Eles também deram ao bebê seus sobrenomes.
Motivos do abandono
Robin e Lorraine finalmente haviam encontrado sua família, mas eles ainda estavam desesperados para encontrar alguém que poderia dar mais detalhes sobre o dia em que o bebê foi abandonado.
Ambos apelaram, então, para o programa do apresentador Jeremy Vine na BBC Radio 2. “Achamos que alguém deveria ter uma história de família assim, de encontrar um bebê em Londres durante a guerra.”
Infelizmente, a BBC não conseguiu ajudar a encontrar alguém assim, mas colaborou para trazer mais uma peça desse quebra-cabeças. O endereço em que Robin havia sido deixado quando bebê – aquele que era a loja Peter Robinson – havia sido comprado pelo Serviço Mundial da BBC em 1941. A equipe que trabalhava ali à época, incluindo o escritor George Orwell, fazia transmissões de rádio regularmente daquele prédio durante a guerra.
Trevor Hill, que tem 92 anos hoje, era um engenheiro júnior à época e, quando ele foi perguntado se lembrava de um bebê abandonado durante a guerra, surpreendentemente a resposta foi: sim. Um bebê, enrolado em um cobertor, deixado em uma caixa na frente da entrada.
“Eu trabalhei na Oxford Street, 200, e lembro de um bebê em uma caixa”, disse.
“Eu fazia guarda para a BBC, então vi aquela caixa e fiquei preocupado. Nós não tínhamos permissão para deixar entregas ou qualquer outra coisa no chão por questões de segurança.”
Alguns seguranças foram checar a caixa e descobriram que Robin estava ali dentro.
“Nós achamos que a casa da família do menino havia sido bombardeada e que a mãe o havia deixado ali pelo desespero. Era comum isso em tempos de guerra.”
Recentemente, Robin e Trevor se encontraram no local em que seus caminhos se cruzaram 74 anos atrás. O local é hoje uma loja da Urban Outfitters.
“É uma experiência incrível encontrar alguém que me viu naquele momento da vida”, disse Robin. Os dois ficaram amigos e vão trocar cartões de natal neste ano.
Algumas semanas atrás, Lorraine recebeu informações ainda mais preciosas do Canadá – uma cópia do registro de guerra do pai de Robin.
Ele revelava que em outubro de 1943, Douglas era cabo e instrutor na Escola de Rádio em South Kensington. É provável que ele ficava nas escavações ali perto, enquanto Agnes vivia em Andover.

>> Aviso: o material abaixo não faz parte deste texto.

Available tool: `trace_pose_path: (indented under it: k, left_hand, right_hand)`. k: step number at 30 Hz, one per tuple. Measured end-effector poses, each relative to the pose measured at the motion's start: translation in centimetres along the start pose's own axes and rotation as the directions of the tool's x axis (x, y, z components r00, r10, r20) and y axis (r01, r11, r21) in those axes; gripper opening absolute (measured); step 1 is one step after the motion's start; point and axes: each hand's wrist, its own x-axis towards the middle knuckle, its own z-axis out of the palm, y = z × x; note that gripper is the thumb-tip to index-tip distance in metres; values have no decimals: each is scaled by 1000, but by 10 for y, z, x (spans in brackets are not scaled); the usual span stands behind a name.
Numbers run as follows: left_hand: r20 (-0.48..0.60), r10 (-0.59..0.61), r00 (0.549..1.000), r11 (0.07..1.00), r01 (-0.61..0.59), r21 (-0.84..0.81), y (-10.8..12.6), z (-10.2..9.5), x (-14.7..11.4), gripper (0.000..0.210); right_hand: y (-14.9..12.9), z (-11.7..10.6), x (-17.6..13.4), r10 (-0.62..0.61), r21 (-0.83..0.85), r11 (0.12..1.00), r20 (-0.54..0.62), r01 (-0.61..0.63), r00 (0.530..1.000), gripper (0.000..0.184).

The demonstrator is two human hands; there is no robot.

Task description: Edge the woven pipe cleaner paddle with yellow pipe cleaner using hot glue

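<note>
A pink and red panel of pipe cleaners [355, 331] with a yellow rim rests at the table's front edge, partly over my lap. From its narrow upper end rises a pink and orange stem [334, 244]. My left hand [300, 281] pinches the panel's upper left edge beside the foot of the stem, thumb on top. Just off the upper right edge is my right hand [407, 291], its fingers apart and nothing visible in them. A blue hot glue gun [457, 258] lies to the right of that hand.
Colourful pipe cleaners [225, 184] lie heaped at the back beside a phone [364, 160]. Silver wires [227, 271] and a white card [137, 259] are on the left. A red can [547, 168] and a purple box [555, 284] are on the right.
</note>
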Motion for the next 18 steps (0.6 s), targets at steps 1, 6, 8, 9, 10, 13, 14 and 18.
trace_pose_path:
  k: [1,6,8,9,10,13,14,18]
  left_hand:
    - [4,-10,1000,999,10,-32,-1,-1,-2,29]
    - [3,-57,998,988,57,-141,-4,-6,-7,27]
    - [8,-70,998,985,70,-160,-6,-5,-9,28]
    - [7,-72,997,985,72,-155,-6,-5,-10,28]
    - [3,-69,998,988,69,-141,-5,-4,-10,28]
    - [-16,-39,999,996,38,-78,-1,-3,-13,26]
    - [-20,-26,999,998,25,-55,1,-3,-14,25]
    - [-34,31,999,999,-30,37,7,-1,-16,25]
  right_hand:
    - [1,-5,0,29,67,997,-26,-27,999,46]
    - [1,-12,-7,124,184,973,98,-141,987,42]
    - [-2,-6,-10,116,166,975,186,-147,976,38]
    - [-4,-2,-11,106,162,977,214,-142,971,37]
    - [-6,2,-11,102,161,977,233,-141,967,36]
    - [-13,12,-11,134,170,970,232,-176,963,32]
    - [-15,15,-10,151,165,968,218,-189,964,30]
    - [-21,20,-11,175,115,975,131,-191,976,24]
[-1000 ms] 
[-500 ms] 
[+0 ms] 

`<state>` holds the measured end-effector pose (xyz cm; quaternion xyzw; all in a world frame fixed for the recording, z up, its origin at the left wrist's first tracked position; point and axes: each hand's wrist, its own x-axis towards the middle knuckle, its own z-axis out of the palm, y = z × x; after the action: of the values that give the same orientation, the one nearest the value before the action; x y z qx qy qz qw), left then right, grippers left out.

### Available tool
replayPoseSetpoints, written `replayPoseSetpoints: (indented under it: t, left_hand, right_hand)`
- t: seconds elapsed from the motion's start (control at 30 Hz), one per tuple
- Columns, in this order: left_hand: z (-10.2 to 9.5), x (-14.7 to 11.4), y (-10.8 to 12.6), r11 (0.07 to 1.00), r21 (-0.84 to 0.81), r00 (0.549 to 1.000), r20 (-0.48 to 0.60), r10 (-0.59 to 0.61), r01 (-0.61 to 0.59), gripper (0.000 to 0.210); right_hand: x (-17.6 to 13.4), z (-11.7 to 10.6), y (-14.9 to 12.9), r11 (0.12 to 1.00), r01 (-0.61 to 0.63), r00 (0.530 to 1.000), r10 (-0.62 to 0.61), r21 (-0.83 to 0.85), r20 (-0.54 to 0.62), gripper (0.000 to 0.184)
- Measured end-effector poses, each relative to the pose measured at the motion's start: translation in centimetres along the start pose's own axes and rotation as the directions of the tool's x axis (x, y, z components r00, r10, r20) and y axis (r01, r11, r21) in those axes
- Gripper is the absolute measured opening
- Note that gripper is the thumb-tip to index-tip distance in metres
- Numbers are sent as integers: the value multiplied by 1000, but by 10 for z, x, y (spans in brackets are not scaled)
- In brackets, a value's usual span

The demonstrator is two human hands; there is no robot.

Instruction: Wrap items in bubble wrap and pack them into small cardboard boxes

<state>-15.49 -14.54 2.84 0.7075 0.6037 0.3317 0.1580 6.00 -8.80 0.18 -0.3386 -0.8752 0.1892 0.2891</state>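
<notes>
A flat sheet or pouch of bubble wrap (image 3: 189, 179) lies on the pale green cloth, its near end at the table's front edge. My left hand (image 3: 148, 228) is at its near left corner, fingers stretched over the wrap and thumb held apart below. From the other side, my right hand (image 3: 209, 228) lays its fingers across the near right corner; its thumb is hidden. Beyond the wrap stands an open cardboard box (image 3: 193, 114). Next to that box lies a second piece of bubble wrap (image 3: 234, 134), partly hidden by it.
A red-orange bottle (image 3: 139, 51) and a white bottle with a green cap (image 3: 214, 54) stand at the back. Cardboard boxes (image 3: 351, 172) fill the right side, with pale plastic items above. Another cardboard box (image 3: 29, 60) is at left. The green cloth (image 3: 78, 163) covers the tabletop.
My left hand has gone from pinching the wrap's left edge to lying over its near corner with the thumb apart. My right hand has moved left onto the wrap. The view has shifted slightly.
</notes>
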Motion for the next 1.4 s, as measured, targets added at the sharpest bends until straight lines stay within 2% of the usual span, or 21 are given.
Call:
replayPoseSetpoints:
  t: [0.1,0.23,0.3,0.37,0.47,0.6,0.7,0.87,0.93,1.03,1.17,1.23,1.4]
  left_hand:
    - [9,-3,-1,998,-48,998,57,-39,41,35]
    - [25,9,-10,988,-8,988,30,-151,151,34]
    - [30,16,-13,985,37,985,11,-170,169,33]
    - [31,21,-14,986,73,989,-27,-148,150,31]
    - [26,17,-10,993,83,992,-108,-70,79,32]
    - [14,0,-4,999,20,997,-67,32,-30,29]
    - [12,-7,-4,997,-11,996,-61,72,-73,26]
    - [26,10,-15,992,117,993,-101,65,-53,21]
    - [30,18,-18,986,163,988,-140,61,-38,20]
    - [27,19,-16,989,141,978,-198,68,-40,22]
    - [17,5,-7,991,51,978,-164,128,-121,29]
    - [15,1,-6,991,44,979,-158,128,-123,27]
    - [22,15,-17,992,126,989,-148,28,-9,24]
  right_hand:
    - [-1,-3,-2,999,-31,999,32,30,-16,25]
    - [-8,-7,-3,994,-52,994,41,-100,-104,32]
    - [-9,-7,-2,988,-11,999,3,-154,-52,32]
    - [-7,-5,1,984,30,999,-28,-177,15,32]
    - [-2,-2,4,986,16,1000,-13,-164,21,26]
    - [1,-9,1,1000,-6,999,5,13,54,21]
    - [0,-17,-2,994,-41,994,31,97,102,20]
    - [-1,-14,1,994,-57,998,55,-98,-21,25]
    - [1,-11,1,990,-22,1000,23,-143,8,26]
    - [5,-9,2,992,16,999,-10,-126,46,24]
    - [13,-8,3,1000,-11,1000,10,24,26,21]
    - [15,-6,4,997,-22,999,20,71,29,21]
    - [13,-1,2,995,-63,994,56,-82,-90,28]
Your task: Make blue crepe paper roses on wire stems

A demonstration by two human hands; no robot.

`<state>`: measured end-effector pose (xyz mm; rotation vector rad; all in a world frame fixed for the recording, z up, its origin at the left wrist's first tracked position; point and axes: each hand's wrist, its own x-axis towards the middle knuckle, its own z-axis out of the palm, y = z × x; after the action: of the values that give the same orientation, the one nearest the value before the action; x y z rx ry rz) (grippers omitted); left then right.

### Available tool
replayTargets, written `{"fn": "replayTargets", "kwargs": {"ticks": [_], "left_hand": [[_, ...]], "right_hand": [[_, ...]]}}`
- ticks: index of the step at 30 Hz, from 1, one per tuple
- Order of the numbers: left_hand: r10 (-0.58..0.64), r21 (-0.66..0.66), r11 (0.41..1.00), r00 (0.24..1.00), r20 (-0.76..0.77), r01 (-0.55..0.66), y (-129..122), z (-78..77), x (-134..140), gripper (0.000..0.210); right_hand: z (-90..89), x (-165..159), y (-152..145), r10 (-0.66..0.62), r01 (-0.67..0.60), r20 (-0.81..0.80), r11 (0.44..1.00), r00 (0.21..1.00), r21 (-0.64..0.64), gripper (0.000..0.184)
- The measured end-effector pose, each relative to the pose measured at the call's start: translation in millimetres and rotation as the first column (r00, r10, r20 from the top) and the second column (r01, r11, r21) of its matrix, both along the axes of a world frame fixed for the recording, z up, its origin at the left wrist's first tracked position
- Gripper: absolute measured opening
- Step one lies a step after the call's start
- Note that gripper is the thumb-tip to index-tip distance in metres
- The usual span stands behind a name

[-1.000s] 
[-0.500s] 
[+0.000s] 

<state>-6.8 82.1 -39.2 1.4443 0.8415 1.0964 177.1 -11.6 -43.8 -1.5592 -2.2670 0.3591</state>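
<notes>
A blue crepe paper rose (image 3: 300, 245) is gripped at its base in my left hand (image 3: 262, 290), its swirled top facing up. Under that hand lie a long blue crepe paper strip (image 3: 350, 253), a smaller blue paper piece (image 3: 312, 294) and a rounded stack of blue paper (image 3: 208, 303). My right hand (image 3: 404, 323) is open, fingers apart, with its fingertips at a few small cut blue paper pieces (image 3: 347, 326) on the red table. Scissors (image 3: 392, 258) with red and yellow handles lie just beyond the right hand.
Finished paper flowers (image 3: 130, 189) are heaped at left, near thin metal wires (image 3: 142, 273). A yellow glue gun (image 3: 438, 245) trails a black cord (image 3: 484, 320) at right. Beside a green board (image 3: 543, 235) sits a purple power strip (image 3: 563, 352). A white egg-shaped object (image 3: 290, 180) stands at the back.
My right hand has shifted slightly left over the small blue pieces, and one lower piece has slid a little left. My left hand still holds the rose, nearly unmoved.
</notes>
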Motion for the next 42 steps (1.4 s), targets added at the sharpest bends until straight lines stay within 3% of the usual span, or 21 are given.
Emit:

Douglas estava de folga na semana anterior ao nascimento de Robin, no dia 10 de outubro, e quatro dias depois. Mas seu arquivo indicava que ele estava de volta ao trabalho quando Robin foi encontrado abandonado, na quarta-feira, 20 de outubro daquele ano.
Ele estava de folga também entre os dias 5 e 7 de novembro – Robin foi registrado como Brian Jones no dia 6 de novembro.
A família acredita que a teoria de Julia Bell de que uma adoção informal acabou dando errado pode estar certa. Mas eles também não descartam a possibilidade de Douglas ter deixado deliberadamente o bebê na BBC e que tivesse dito para amigos e para a família que ele teria sido adotado. É difícil ter certeza do que realmente aconteceu.
Mas ao menos Lorraine e Robin conseguiram algumas respostas. “Significa muito para mim ter descoberto o real nome do meu pai e a data certa em que ele nasceu”, disse a filha.
Acontece que Robin estava comemorando seu aniversário em 6 de outubro, quatro dias antes do dia real de seu nascimento – era a data em que as autoridades estimaram que ele havia nascido quando ele foi encontrado em 1943. Na verdade, sua certidão de nascimento revela que ele nasceu em 10 de outubro.
Robin ainda não decidiu quando vai comemorar seu aniversário no futuro, mas por enquanto ele não tem planos de mudar o nome para o seu original, Brian Douglas Jones.
Sobre sua nacionalidade, ele está se acostumando com a ideia de não ser inglês, como ele sempre pensou que fosse, mas metade escocês e metade canadense.
“Fico feliz por nós termos chegado até aqui. É incrível ver o que Lorraine fez entre tentativas e erros. Mas há algumas coisas que eu nunca vou saber sobre o meu passado.”